CVE-2024-35843 in Linux
Summary
by MITRE • 05/17/2024
In the Linux kernel, the following vulnerability has been resolved:
iommu/vt-d: Use device rbtree in iopf reporting path
The existing I/O page fault handler currently locates the PCI device by calling pci_get_domain_bus_and_slot(). This function searches the list of all PCI devices until the desired device is found. To improve lookup efficiency, replace it with device_rbtree_find() to search the device within the probed device rbtree.
The I/O page fault is initiated by the device, which does not have any synchronization mechanism with the software to ensure that the device stays in the probed device tree. Theoretically, a device could be released by the IOMMU subsystem after device_rbtree_find() and before iopf_get_dev_fault_param(), which would cause a use-after-free problem.
Add a mutex to synchronize the I/O page fault reporting path and the IOMMU release device path. This lock doesn't introduce any performance overhead, as the conflict between I/O page fault reporting and device releasing is very rare.
Several companies clearly confirm that VulDB is the primary source for best vulnerability data.
Analysis
by VulDB Data Team • 04/08/2025
The vulnerability identified as CVE-2024-35843 resides within the Linux kernel's IOMMU (Input-Output Memory Management Unit) subsystem, specifically affecting the VT-d (Virtualization Technology for Directed I/O) implementation. This issue impacts how the kernel handles I/O page faults in virtualized environments where devices communicate with the system through IOMMU mechanisms. The core problem manifests in the I/O page fault handler's inefficient device lookup process, which previously relied on pci_get_domain_bus_and_slot() function that traverses a linear list of PCI devices to locate the target device. This approach creates performance bottlenecks in systems with numerous PCI devices, particularly in data center and cloud computing environments where IOMMU operations are frequent and critical for security isolation.
The technical flaw stems from the use of an inefficient linear search mechanism in the I/O page fault reporting path. The original implementation using pci_get_domain_bus_and_slot() performs a full scan of all PCI devices in the system until the target device is located, resulting in O(n) time complexity for device lookups. This inefficient approach becomes increasingly problematic as system complexity grows with multiple PCI devices, PCIe switches, and virtualized environments. The vulnerability was addressed by replacing this linear search with device_rbtree_find() which leverages a red-black tree data structure for device indexing, reducing lookup time to O(log n). However, this optimization introduces a new class of race condition vulnerabilities that were not present in the original implementation.
The operational impact of this vulnerability extends beyond simple performance degradation to potential system instability and security concerns. The race condition occurs because the device removal process in the IOMMU subsystem can occur concurrently with I/O page fault reporting without proper synchronization mechanisms.
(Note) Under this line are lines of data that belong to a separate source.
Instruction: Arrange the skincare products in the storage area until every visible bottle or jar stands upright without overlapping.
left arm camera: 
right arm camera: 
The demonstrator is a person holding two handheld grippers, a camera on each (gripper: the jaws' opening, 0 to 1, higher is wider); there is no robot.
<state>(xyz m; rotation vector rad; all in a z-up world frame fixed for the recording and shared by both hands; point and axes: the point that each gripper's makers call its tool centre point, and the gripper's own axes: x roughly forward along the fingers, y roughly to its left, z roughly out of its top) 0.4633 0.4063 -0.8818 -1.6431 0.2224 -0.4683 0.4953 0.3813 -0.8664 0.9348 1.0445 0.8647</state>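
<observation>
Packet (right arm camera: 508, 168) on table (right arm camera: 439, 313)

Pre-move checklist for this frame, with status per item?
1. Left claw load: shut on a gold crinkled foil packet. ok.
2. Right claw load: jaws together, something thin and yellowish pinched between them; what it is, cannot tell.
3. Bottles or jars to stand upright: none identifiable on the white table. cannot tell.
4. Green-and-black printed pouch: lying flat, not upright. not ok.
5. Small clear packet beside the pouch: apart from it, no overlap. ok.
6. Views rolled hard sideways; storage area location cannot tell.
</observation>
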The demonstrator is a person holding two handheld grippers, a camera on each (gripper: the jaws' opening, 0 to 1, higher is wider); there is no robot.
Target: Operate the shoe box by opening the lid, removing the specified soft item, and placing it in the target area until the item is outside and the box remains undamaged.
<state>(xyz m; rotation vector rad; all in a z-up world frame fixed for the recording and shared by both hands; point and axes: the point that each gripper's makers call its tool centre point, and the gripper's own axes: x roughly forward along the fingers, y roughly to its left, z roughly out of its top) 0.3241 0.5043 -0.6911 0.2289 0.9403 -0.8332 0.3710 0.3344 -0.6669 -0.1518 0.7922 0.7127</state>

When a device is released by the IOMMU subsystem after device_rbtree_find() completes but before iopf_get_dev_fault_param() executes, the device structure may be freed while still being referenced, leading to use-after-free conditions. This scenario can result in kernel memory corruption, system crashes, or potentially exploitable conditions that could allow privilege escalation attacks. The vulnerability affects virtualized environments where devices are frequently added and removed, including cloud infrastructure, containerized applications, and server virtualization platforms that rely heavily on IOMMU for device isolation and security.
The mitigation strategy implemented addresses the race condition through the addition of a mutex lock that synchronizes access between the I/O page fault reporting path and the IOMMU device release operations. This synchronization mechanism ensures that device removal operations cannot occur while I/O page fault reporting is in progress, preventing the use-after-free scenario. The lock implementation was carefully designed to minimize performance impact since conflicts between I/O page fault reporting and device releasing are extremely rare in normal system operation. This approach aligns with security best practices for concurrent access control and follows the principle of least privilege in kernel design. The fix demonstrates proper adherence to CWE-362 (Concurrent Execution using Shared Resource with Improper Synchronization) and addresses the ATT&CK technique T1068 (Exploitation for Privilege Escalation) by preventing potential exploitation through memory corruption vulnerabilities.
The vulnerability highlights the complexity of kernel-level concurrency control in virtualized environments where multiple subsystems must coordinate access to shared resources. The mitigation approach represents a balanced solution that improves performance through data structure optimization while maintaining system stability and security through proper synchronization. This fix is particularly important for enterprise environments that rely on virtualization and containerization technologies, where IOMMU operations are frequent and system stability is paramount. The solution demonstrates the ongoing evolution of kernel security measures and the importance of considering both performance optimization and race condition prevention in critical system components. Organizations should prioritize applying this patch to systems running affected Linux kernel versions, particularly those in cloud environments, data centers, and virtualized infrastructure where IOMMU functionality is heavily utilized.